From the first line to the last, retype the data below exactly.

-=-=-

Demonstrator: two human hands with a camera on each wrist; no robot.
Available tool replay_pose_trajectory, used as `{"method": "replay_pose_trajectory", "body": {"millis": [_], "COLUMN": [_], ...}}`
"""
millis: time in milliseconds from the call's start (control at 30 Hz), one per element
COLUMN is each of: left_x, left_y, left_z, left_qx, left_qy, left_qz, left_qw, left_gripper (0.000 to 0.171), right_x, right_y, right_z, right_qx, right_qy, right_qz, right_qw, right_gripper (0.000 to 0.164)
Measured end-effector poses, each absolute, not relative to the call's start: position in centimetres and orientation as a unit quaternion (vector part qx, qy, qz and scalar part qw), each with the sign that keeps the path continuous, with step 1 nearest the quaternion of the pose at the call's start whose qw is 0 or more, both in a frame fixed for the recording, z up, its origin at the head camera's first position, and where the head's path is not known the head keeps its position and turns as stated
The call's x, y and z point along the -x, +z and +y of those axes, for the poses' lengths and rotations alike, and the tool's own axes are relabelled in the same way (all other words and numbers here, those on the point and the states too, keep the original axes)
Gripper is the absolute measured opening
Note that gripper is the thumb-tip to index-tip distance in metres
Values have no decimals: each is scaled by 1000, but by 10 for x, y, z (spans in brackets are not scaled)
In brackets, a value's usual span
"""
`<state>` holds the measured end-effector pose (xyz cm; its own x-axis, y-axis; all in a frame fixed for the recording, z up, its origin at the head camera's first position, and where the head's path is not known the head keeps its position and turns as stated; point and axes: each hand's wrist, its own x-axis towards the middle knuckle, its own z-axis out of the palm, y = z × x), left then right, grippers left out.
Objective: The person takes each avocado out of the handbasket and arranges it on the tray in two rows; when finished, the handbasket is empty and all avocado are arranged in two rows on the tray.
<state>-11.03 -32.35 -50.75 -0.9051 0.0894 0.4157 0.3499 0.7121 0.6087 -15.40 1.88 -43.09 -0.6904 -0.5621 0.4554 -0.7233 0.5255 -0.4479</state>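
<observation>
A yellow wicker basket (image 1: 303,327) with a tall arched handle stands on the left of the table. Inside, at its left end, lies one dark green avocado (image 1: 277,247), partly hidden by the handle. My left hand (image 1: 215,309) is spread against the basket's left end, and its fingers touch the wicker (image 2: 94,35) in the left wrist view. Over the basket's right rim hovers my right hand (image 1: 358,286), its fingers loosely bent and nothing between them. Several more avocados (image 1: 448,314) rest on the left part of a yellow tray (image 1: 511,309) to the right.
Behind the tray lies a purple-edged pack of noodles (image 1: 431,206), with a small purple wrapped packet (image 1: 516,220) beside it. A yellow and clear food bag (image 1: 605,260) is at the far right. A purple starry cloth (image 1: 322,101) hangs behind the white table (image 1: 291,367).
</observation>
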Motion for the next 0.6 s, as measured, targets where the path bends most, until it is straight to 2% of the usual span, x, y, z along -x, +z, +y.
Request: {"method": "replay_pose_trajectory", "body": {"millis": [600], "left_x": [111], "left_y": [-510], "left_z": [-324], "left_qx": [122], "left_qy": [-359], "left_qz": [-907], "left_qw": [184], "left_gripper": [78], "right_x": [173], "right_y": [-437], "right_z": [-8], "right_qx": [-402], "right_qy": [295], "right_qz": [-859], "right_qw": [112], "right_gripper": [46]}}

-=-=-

Written solution.
Demonstrator: two human hands with a camera on each wrist; no robot.
Available tool replay_pose_trajectory, used as `{"method": "replay_pose_trajectory", "body": {"millis": [_], "COLUMN": [_], ...}}`
"""
millis: time in milliseconds from the call's start (control at 30 Hz), one per element
COLUMN is each of: left_x, left_y, left_z, left_qx, left_qy, left_qz, left_qw, left_gripper (0.000 to 0.171), right_x, right_y, right_z, right_qx, right_qy, right_qz, right_qw, right_gripper (0.000 to 0.164)
Measured end-effector poses, each absolute, not relative to the call's start: position in centimetres and orientation as a unit quaternion (vector part qx, qy, qz and scalar part qw), each with the sign that keeps the path continuous, with step 1 nearest the quaternion of the pose at the call's start whose qw is 0 or more, both in a frame fixed for the recording, z up, its origin at the head camera's first position, and where the head's path is not known the head keeps its position and turns as stated
The call's x, y and z point along the -x, +z and +y of those axes, for the poses' lengths and rotations alike, and the tool's own axes are relabelled in the same way (all other words and numbers here, those on the point and the states too, keep the original axes)
Gripper is the absolute measured opening
Note that gripper is the thumb-tip to index-tip distance in metres
Values have no decimals: each is scaled by 1000, but by 10 for x, y, z (spans in brackets are not scaled)
In brackets, a value's usual span
"""
`<state>` holds the measured end-effector pose (xyz cm; its own x-axis, y-axis; all in a frame fixed for the recording, z up, its origin at the head camera's first position, and where the head's path is not known the head keeps its position and turns as stated; point and axes: each hand's wrist, its own x-axis towards the middle knuckle, its own z-axis out of the palm, y = z × x), left then right, grippers left out.
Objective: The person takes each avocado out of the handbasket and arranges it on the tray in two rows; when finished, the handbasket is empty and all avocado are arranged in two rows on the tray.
<state>-11.03 -32.35 -50.75 -0.9051 0.0894 0.4157 0.3499 0.7121 0.6087 -15.40 1.88 -43.09 -0.6904 -0.5621 0.4554 -0.7233 0.5255 -0.4479</state>
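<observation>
A yellow wicker basket (image 1: 303,327) with a tall arched handle stands on the left of the table. Inside, at its left end, lies one dark green avocado (image 1: 277,247), partly hidden by the handle. My left hand (image 1: 215,309) is spread against the basket's left end, and its fingers touch the wicker (image 2: 94,35) in the left wrist view. Over the basket's right rim hovers my right hand (image 1: 358,286), its fingers loosely bent and nothing between them. Several more avocados (image 1: 448,314) rest on the left part of a yellow tray (image 1: 511,309) to the right.
Behind the tray lies a purple-edged pack of noodles (image 1: 431,206), with a small purple wrapped packet (image 1: 516,220) beside it. A yellow and clear food bag (image 1: 605,260) is at the far right. A purple starry cloth (image 1: 322,101) hangs behind the white table (image 1: 291,367).
</observation>
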Motion for the next 0.6 s, as measured, targets where the path bends most, until it is straight to 2% of the usual span, x, y, z along -x, +z, +y.
Request: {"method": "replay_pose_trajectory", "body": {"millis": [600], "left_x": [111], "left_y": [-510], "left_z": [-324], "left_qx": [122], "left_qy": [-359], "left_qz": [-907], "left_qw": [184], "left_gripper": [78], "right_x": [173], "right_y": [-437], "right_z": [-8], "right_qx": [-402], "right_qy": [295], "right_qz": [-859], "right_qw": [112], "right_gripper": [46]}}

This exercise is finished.